Table of Contents
- 1. Why Drop PPO Plans?
- 2. Conduct a Comprehensive Financial Analysis
- 3. Assess Your Practice Readiness
- 4. Develop Your Patient Communication Strategy
- 5. Choose Your Transition Method
- 6. Plan Your Membership Alternative
- 7. Prepare Your Marketing Campaign
- 8. Create Your Implementation Timeline
- 9. Frequently Asked Questions
Dropping PPO plans is one of the most significant decisions a dental practice owner can make. It's also one of the most intimidating. The question that keeps many dentists awake at night is simple: "What if I lose all my patients?"
The truth is, most dentists who follow a structured approach and communicate effectively retain 70-85% of their patients when dropping a PPO plan. Many practices report that after an initial 2-3 month dip, revenue exceeds pre-PPO levels within 12 months. This guide walks you through exactly how to do it.
1. Why Drop PPO Plans?
Before diving into the "how," it's worth understanding the "why." PPO write-offs represent lost revenue that impacts your practice's sustainability and your personal income.
The Financial Reality
Most dental practices lose 42-45% of their potential revenue to PPO write-offs. For a single-doctor practice generating $500,000 in annual revenue, that's approximately $210,000-$225,000 in lost income annually.
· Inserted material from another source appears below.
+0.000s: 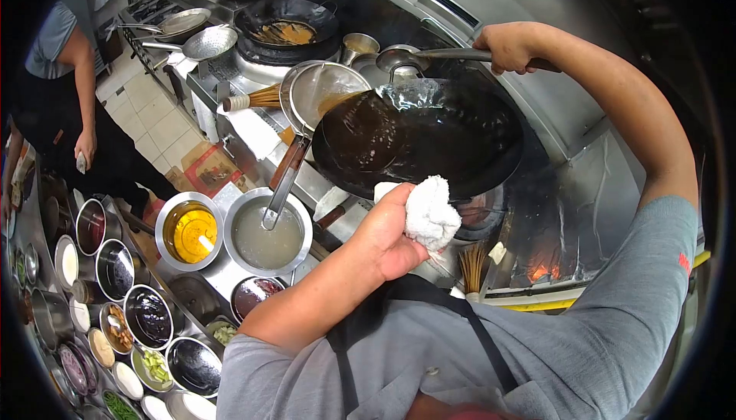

Over a 20-year career, that's $4-4.5 million in foregone income.
Additionally, PPO contracts often restrict your ability to:
- Set your own fees
- Control your schedule
- Choose your patient base
- Practice as you see fit
- Build long-term wealth
The Market Shift
According to recent data from the RID Academy community, 31.8% of US dentists now plan to drop PPO plans in the next 3 years. This represents a fundamental shift in how dentistry is being practiced. Patients increasingly understand and accept fee-for-service dentistry, especially when it's paired with transparent communication and value-based alternatives like membership plans.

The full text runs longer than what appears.